- Opening Delimiter -

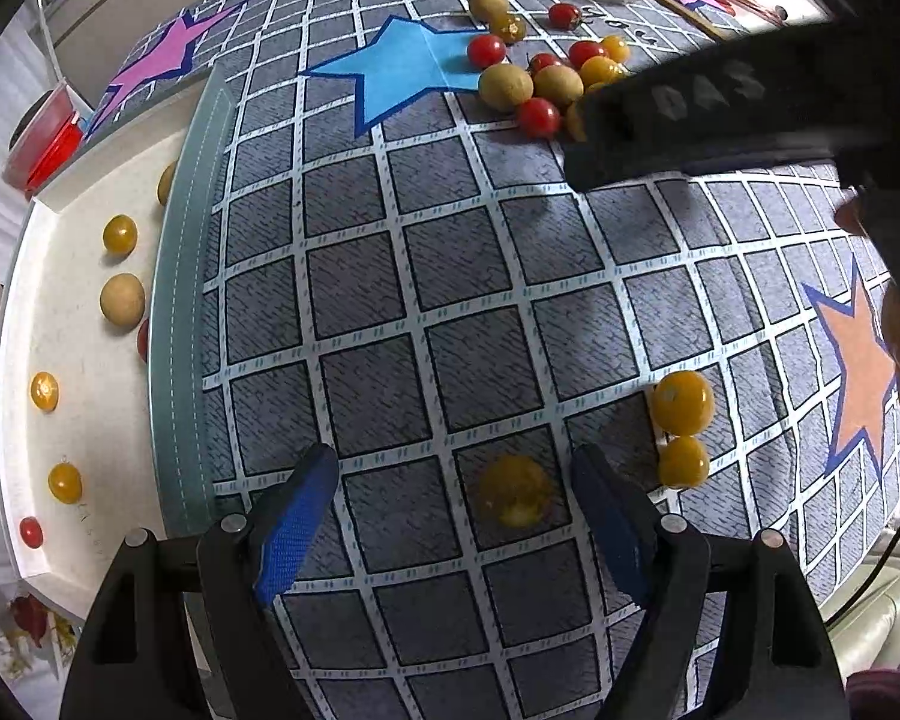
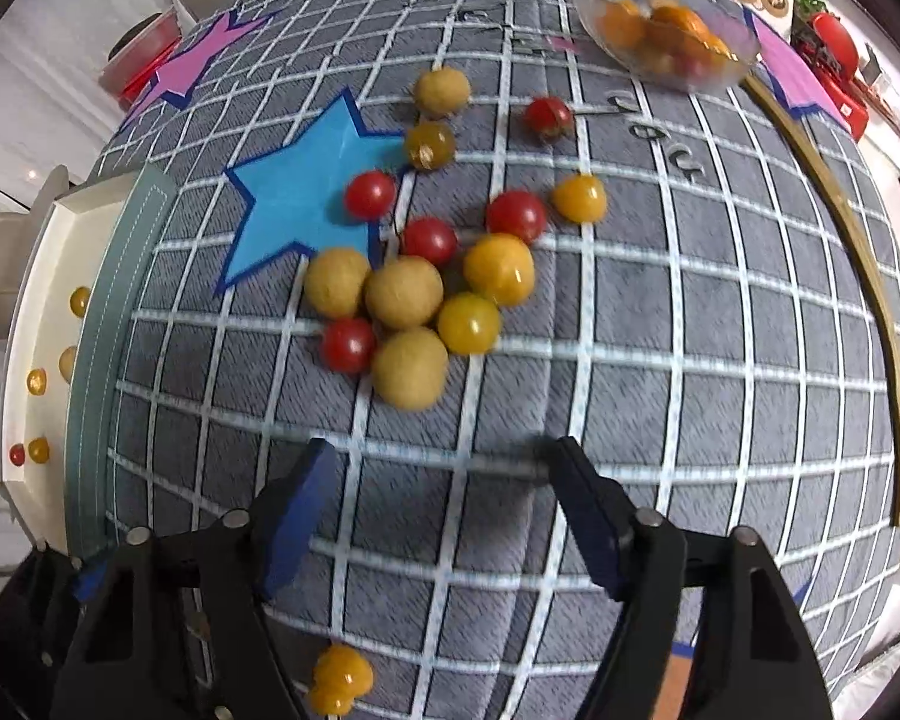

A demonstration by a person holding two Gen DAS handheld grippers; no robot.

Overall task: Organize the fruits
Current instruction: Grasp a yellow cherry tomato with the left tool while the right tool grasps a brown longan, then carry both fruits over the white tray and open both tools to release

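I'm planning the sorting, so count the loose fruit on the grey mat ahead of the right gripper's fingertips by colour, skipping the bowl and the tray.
Red cherry tomatoes: 5
Yellow cherry tomatoes: 4
Tan round fruits: 4
Total: 13

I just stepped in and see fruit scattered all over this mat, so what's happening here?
A person with a gripper in each hand is sorting small fruits on a gray grid mat. The left gripper is open, with a blurred yellow fruit between its fingers, not clamped. The right gripper is open and empty, pointed at the mixed pile of red, yellow and tan fruits. Some fruits already sit in the white tray, others in a clear bowl.
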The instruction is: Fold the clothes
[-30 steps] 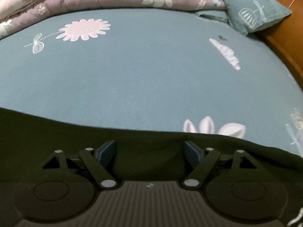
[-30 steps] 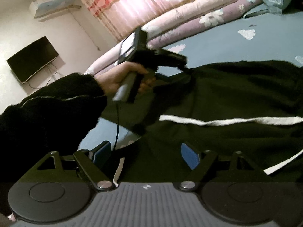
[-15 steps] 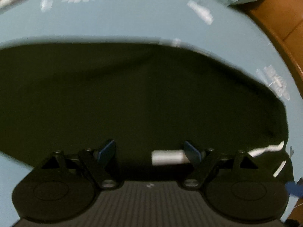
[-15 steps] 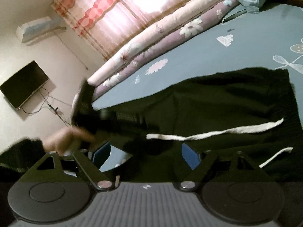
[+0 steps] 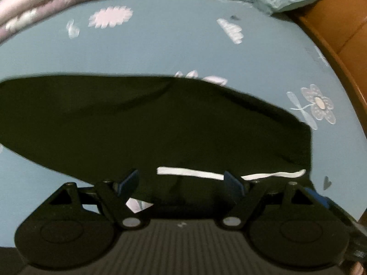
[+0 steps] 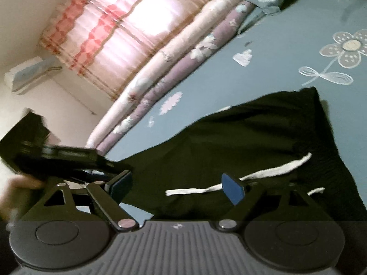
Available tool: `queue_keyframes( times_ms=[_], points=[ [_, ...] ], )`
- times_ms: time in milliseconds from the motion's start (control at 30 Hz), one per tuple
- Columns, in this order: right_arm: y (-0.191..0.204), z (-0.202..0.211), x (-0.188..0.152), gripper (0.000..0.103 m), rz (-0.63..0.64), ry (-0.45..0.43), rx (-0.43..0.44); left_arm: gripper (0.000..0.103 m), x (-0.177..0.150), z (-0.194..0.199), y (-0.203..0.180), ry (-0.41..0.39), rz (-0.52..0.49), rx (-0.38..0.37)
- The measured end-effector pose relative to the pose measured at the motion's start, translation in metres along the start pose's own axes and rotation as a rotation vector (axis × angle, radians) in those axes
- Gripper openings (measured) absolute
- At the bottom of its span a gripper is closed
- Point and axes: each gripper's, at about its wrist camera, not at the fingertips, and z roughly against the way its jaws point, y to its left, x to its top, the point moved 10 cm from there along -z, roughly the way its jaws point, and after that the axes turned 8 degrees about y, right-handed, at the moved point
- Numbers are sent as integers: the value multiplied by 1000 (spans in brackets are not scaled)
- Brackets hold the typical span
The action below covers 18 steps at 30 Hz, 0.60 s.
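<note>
On blue bedsheet (image 5: 183, 45), black garment (image 5: 149, 123), curtain (image 6: 128, 23) in R view only.

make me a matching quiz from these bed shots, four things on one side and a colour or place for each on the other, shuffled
Things:
1. garment
2. drawstring
3. bedsheet
4. rolled quilt

Descriptions:
A. teal with printed flowers
B. white, lying across the dark fabric
C. pink and purple, along the far edge of the bed
D. black, spread on the bed

Pairs: 1-D, 2-B, 3-A, 4-C
</note>
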Motion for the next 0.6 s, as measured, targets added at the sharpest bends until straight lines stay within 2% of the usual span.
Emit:
queue_keyframes(
  times_ms=[67, 167, 333, 467, 600],
  points=[
    [-3, -2, -1, 88, -20, 5, -3, 85, -4, 5, -13, -28, -12, -19],
    [-6, -2, -5, 88, -39, 17, 1, 85, -26, 3, -28, -12, -26, -102],
    [-5, 11, -8, 88, -30, 1, 3, 85, -59, -9, -37, -20, -88, -69],
    [-8, 13, -10, 89, -46, -2, -1, 85, -65, -17, -28, -48, -16, -125],
    [-10, 11, -10, 89, -42, -3, -20, 85, -68, -22, -20, -106, -3, -157]
  ],
)
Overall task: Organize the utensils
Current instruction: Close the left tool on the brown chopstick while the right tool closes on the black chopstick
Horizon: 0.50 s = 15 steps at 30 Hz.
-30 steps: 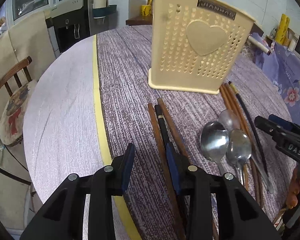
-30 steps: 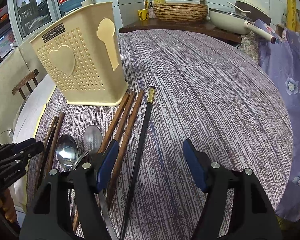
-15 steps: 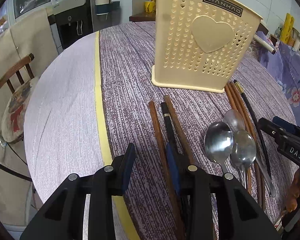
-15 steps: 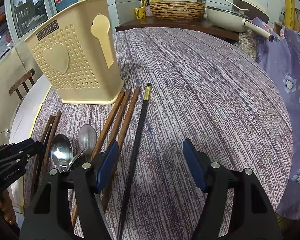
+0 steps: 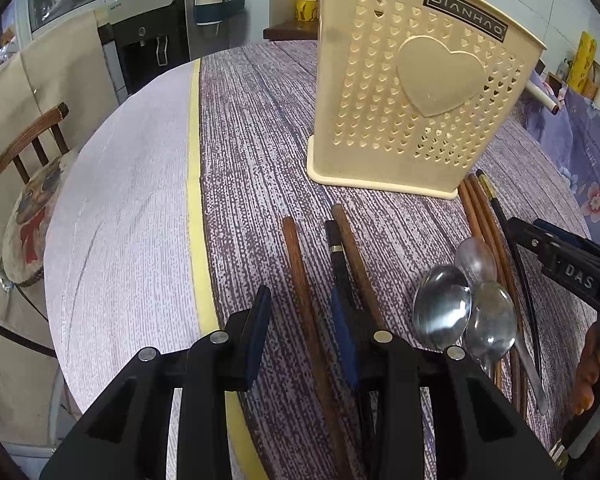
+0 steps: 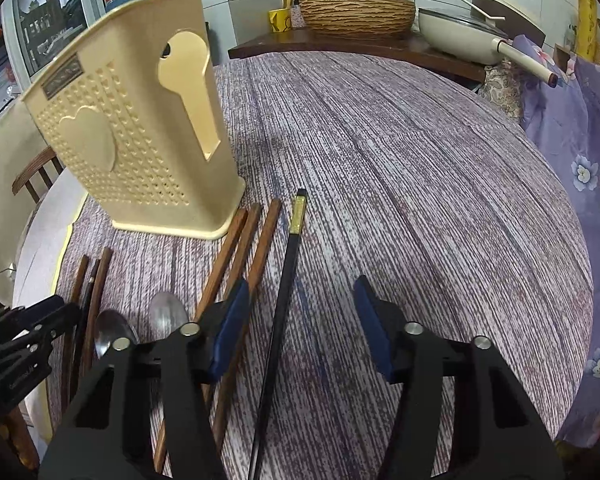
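A cream perforated utensil holder (image 5: 412,100) (image 6: 132,152) stands upright on the table. In front of it lie brown chopsticks (image 5: 300,280) (image 6: 248,248), a black chopstick (image 6: 288,280) and three metal spoons (image 5: 444,312) (image 6: 168,316). My left gripper (image 5: 300,308) hovers open over one brown chopstick, whose shaft runs between the pads without touching them. My right gripper (image 6: 300,300) straddles the black chopstick. Its jaws are closing, and the pads are still clear of the chopstick. Each gripper shows at the other view's edge: the right gripper (image 5: 560,264) and the left gripper (image 6: 20,336).
A yellow strip (image 5: 194,200) marks the cloth's left edge on the round table. A wooden chair (image 5: 32,184) and water dispenser (image 5: 148,40) stand beyond it. A woven basket (image 6: 356,14) and pan (image 6: 456,32) sit on a back counter. Floral cloth (image 6: 580,140) lies at the right.
The right gripper's jaws have narrowed around the black chopstick and it has shifted slightly across the table. The left gripper has hardly moved.
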Each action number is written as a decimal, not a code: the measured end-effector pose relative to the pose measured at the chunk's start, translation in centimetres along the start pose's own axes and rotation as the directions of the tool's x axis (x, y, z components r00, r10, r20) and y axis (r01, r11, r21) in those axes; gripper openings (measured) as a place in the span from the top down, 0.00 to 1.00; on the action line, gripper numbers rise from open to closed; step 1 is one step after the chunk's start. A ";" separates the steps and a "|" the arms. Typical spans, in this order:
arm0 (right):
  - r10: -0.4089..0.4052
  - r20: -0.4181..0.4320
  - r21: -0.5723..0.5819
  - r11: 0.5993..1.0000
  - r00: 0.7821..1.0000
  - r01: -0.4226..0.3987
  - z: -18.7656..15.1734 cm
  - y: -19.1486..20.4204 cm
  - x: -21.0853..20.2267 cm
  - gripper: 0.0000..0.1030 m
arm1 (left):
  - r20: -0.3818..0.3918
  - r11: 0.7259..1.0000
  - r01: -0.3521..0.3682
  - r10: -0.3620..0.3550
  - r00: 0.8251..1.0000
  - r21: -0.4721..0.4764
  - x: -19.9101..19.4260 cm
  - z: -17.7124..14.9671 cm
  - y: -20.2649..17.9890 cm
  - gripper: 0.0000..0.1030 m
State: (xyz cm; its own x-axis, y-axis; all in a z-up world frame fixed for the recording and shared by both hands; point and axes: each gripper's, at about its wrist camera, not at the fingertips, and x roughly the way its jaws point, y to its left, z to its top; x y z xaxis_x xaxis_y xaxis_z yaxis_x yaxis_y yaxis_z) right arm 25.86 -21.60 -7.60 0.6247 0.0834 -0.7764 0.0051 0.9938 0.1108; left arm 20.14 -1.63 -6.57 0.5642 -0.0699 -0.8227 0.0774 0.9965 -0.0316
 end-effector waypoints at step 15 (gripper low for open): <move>-0.087 0.012 -0.029 0.996 0.996 0.087 1.6 1.5 2.3 0.84 | 0.042 0.998 -0.064 0.064 0.997 -0.001 0.1 -0.3 -1.0 0.69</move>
State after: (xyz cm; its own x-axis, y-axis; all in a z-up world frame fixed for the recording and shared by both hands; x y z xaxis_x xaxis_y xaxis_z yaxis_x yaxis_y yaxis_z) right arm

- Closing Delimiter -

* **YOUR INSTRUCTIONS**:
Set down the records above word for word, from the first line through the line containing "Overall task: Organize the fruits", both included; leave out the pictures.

* **OUTPUT OF THE EXERCISE**:
A demonstration by a person holding two Gen DAS handheld grippers; no robot.

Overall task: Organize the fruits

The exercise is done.